Repeat every record below exactly as it appears.

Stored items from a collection
*** Block opens ***
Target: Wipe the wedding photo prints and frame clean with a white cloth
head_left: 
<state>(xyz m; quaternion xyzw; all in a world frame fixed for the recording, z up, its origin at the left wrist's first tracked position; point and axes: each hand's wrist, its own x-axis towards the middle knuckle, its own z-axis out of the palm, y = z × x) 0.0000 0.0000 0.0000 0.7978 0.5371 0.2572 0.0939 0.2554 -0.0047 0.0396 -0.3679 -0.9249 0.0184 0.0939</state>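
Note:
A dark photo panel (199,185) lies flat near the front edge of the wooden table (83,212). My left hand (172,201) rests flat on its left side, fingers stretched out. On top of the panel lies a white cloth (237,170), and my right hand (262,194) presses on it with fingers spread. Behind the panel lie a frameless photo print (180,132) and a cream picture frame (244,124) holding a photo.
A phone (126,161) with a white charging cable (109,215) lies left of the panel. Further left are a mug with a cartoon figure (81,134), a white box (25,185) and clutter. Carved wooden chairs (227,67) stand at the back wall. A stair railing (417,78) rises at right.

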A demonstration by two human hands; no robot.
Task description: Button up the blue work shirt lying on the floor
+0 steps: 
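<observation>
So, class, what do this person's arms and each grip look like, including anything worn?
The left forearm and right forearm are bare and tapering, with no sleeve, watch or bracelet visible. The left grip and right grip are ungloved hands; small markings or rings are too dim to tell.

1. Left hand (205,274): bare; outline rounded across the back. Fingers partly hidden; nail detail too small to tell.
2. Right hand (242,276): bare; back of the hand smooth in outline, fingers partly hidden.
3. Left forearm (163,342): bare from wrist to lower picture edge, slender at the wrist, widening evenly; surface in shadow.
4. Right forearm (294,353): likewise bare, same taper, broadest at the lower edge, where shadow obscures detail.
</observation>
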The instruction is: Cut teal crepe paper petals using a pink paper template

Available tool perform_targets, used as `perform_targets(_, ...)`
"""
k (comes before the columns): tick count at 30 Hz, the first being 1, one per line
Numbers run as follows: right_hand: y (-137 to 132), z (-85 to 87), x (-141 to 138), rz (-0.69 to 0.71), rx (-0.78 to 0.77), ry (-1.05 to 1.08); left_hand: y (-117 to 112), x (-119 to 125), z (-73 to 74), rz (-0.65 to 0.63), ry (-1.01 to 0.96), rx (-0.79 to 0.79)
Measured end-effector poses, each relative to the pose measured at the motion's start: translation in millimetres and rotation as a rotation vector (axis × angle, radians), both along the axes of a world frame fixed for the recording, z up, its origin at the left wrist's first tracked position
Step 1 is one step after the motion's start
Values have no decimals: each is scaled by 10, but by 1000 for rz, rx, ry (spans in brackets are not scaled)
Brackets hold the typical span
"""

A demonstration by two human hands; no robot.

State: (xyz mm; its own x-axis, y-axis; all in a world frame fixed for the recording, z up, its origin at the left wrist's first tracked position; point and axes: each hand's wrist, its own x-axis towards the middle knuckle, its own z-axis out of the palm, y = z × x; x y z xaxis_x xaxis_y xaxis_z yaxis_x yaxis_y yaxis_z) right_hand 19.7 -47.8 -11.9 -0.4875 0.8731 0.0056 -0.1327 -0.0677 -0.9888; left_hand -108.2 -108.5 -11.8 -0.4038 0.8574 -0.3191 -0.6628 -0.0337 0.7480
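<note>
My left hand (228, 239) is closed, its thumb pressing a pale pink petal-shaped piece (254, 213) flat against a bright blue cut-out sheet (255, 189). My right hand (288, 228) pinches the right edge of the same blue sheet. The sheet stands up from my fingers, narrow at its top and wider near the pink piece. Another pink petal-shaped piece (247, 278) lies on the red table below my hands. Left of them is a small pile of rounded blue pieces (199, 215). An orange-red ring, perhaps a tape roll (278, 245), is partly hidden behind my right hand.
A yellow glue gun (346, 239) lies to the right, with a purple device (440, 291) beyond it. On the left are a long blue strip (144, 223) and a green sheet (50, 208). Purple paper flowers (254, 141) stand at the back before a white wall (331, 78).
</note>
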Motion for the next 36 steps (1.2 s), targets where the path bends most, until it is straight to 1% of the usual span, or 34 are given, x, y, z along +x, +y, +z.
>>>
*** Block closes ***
Answer box
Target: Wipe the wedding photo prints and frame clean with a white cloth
head_left: 
<state>(xyz m; quaternion xyzw; all in a world frame fixed for the recording, z up, its origin at the left wrist's first tracked position; point and axes: each hand's wrist, its own x-axis towards the middle knuckle, its own z-axis out of the palm, y = z × x) 0.0000 0.0000 0.0000 0.7978 0.5371 0.2572 0.0939 0.2554 -0.0047 0.0396 -0.3679 -0.9249 0.0184 0.0939</state>
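Note:
A dark photo panel (199,185) lies flat near the front edge of the wooden table (83,212). My left hand (172,201) rests flat on its left side, fingers stretched out. On top of the panel lies a white cloth (237,170), and my right hand (262,194) presses on it with fingers spread. Behind the panel lie a frameless photo print (180,132) and a cream picture frame (244,124) holding a photo.
A phone (126,161) with a white charging cable (109,215) lies left of the panel. Further left are a mug with a cartoon figure (81,134), a white box (25,185) and clutter. Carved wooden chairs (227,67) stand at the back wall. A stair railing (417,78) rises at right.
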
A demonstration by two human hands; no robot.
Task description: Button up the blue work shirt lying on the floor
+0 steps: 
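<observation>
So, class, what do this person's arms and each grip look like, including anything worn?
The left forearm and right forearm are bare and tapering, with no sleeve, watch or bracelet visible. The left grip and right grip are ungloved hands; small markings or rings are too dim to tell.

1. Left hand (205,274): bare; outline rounded across the back. Fingers partly hidden; nail detail too small to tell.
2. Right hand (242,276): bare; back of the hand smooth in outline, fingers partly hidden.
3. Left forearm (163,342): bare from wrist to lower picture edge, slender at the wrist, widening evenly; surface in shadow.
4. Right forearm (294,353): likewise bare, same taper, broadest at the lower edge, where shadow obscures detail.
</observation>
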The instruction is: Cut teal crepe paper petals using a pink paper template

Available tool perform_targets, used as `perform_targets(_, ...)`
"""
k (comes before the columns): tick count at 30 Hz, the first being 1, one per line
Numbers run as follows: right_hand: y (-137 to 132), z (-85 to 87), x (-141 to 138), rz (-0.69 to 0.71), rx (-0.78 to 0.77), ry (-1.05 to 1.08); left_hand: y (-117 to 112), x (-119 to 125), z (-73 to 74), rz (-0.65 to 0.63), ry (-1.01 to 0.96), rx (-0.79 to 0.79)
Measured end-effector poses, each relative to the pose measured at the motion's start: translation in millimetres and rotation as a rotation vector (axis × angle, radians), both along the axes of a world frame fixed for the recording, z up, its origin at the left wrist's first tracked position
Step 1 is one step after the motion's start
Values have no decimals: each is scaled by 10, but by 1000 for rz, rx, ry (spans in brackets are not scaled)
Brackets hold the typical span
"""

A demonstration by two human hands; no robot.

State: (xyz mm; its own x-axis, y-axis; all in a world frame fixed for the recording, z up, its origin at the left wrist's first tracked position; point and axes: each hand's wrist, its own x-axis towards the middle knuckle, its own z-axis out of the palm, y = z × x; x y z xaxis_x xaxis_y xaxis_z yaxis_x yaxis_y yaxis_z) right_hand 19.7 -47.8 -11.9 -0.4875 0.8731 0.0056 -0.1327 -0.0677 -0.9888; left_hand -108.2 -108.5 -11.8 -0.4038 0.8574 -0.3191 -0.6628 -0.0337 0.7480
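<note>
My left hand (228, 239) is closed, its thumb pressing a pale pink petal-shaped piece (254, 213) flat against a bright blue cut-out sheet (255, 189). My right hand (288, 228) pinches the right edge of the same blue sheet. The sheet stands up from my fingers, narrow at its top and wider near the pink piece. Another pink petal-shaped piece (247, 278) lies on the red table below my hands. Left of them is a small pile of rounded blue pieces (199, 215). An orange-red ring, perhaps a tape roll (278, 245), is partly hidden behind my right hand.
A yellow glue gun (346, 239) lies to the right, with a purple device (440, 291) beyond it. On the left are a long blue strip (144, 223) and a green sheet (50, 208). Purple paper flowers (254, 141) stand at the back before a white wall (331, 78).
</note>
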Motion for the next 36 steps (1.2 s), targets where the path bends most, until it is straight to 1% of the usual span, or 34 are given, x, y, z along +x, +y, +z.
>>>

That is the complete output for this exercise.